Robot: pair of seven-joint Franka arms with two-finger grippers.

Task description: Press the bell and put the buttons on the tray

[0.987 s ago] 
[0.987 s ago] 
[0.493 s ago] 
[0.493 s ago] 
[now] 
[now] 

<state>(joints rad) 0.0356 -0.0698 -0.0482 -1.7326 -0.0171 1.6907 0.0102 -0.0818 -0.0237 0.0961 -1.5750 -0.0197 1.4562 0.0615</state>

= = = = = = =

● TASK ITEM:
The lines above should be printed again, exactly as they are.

● FINISHED EXERCISE:
Robot: pair of seven-joint Franka arms with two-finger grippers.

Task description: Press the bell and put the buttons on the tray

[0.987 s ago] 
[0.987 s ago] 
[0.493 s ago] 
[0.493 s ago] 
[now] 
[now] 

<state>(joints rad) 0.0356 -0.0698 -0.0482 -1.7326 -0.0171 1.6907 0.0102 -0.0818 -0.0237 0.0961 -1.5750 -0.0197 1.4562 0.0615</state>

This exercise is finished.